• [DATA FOR ANALYSIS]:
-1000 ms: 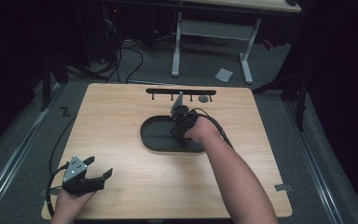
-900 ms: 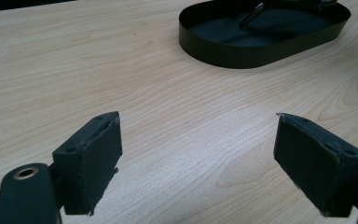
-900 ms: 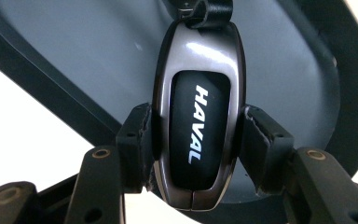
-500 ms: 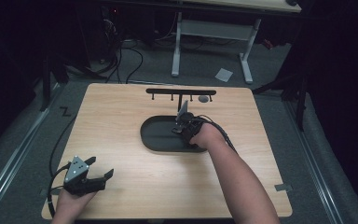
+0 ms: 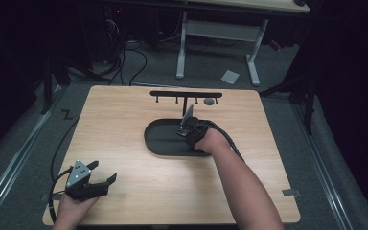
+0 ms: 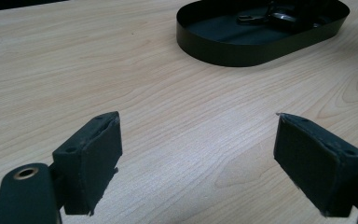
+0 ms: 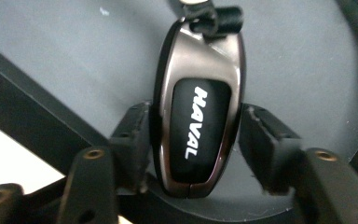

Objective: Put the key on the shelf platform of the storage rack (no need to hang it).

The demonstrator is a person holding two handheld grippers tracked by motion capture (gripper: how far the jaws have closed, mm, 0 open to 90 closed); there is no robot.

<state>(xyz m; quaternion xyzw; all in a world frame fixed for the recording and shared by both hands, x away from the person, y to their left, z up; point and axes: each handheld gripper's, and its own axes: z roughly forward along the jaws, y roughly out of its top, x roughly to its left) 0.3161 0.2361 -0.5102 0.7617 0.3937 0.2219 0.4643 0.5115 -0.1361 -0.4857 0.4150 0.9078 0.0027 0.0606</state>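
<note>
Since a second ago our right gripper (image 5: pixel 186 130) has sunk into the black oval tray (image 5: pixel 159 143), and its jaws have just been opening around the key fob (image 7: pixel 196 105), which lies on the tray floor between the pads; a thin gap shows at the right pad, so we read the fob as released. Our left gripper (image 5: pixel 106 181) has kept its place near the front left corner, jaws spread wide over bare wood. We work on a pale wooden table (image 5: pixel 124 120) with a black hook rack (image 5: pixel 186 95) at its far edge; beyond lie grey carpet, cables and a white desk frame (image 5: pixel 215 33) in a dark room
</note>
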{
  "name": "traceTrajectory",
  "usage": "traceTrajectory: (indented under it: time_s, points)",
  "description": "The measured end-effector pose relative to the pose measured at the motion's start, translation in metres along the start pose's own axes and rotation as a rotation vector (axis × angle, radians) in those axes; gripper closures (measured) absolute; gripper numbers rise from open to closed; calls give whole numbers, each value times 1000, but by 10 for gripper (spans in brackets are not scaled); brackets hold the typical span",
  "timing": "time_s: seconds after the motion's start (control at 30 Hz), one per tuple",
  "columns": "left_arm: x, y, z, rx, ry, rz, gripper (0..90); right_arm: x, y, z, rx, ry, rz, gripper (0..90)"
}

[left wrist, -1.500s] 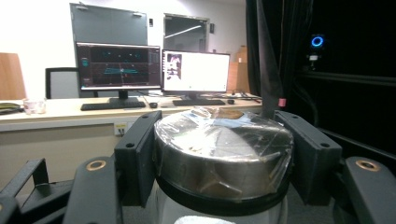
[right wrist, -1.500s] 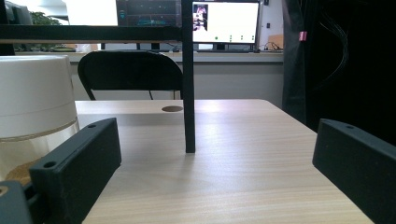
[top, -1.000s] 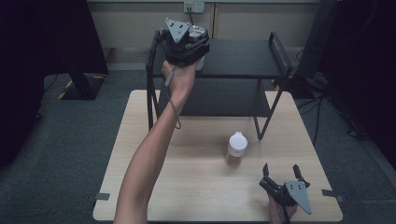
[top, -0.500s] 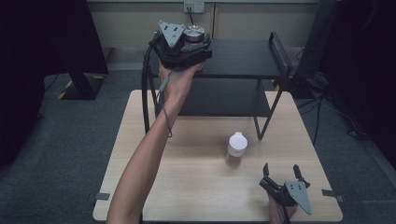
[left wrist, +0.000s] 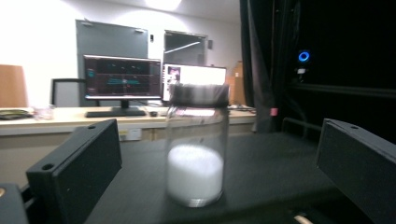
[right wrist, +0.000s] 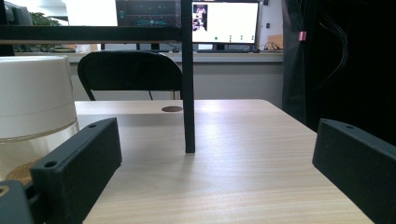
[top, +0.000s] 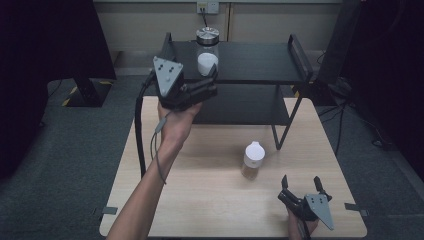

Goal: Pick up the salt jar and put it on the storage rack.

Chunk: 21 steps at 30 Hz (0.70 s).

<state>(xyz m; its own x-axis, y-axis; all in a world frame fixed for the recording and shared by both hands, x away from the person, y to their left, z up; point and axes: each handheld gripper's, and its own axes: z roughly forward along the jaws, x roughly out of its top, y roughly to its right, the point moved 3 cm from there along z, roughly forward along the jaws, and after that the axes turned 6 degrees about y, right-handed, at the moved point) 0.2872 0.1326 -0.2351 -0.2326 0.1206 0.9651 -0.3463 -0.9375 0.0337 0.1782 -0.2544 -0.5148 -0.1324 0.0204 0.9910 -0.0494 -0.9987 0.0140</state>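
Note:
A glass jar [top: 207,52] with a metal lid and white powder inside stands on the top shelf of a black rack [top: 260,62]. My left gripper [top: 214,83] is open just in front of the jar, apart from it. In the left gripper view the jar [left wrist: 197,144] stands upright on the shelf ahead, between the spread fingers [left wrist: 79,163]. A small bottle [top: 253,159] with a white cap stands on the wooden table [top: 210,200]. My right gripper [top: 301,186] rests open near the table's front right edge. The bottle [right wrist: 35,116] is just left of its fingers [right wrist: 79,163].
The rack has a lower shelf [top: 240,102] and thin legs; one leg [right wrist: 187,79] stands ahead of the right gripper. A cable [top: 140,130] hangs from the left gripper down past the table's left side. Desks with monitors [left wrist: 122,77] lie beyond.
The left gripper let go of the jar, leaving it on the top shelf, and drew back and down toward the person. The right gripper and bottle stayed still.

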Motion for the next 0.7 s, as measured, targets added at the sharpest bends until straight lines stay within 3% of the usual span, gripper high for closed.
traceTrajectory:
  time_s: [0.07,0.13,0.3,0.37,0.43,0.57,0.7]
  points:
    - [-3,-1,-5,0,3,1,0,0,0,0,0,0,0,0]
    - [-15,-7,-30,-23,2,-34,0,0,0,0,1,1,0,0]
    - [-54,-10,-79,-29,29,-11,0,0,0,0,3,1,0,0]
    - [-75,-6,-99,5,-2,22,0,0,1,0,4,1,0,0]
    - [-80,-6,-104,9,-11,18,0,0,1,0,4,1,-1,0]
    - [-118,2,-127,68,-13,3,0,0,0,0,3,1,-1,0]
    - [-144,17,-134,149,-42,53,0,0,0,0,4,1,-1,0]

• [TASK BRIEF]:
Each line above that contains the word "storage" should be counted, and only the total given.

• [EXERCISE OUTPUT]:
2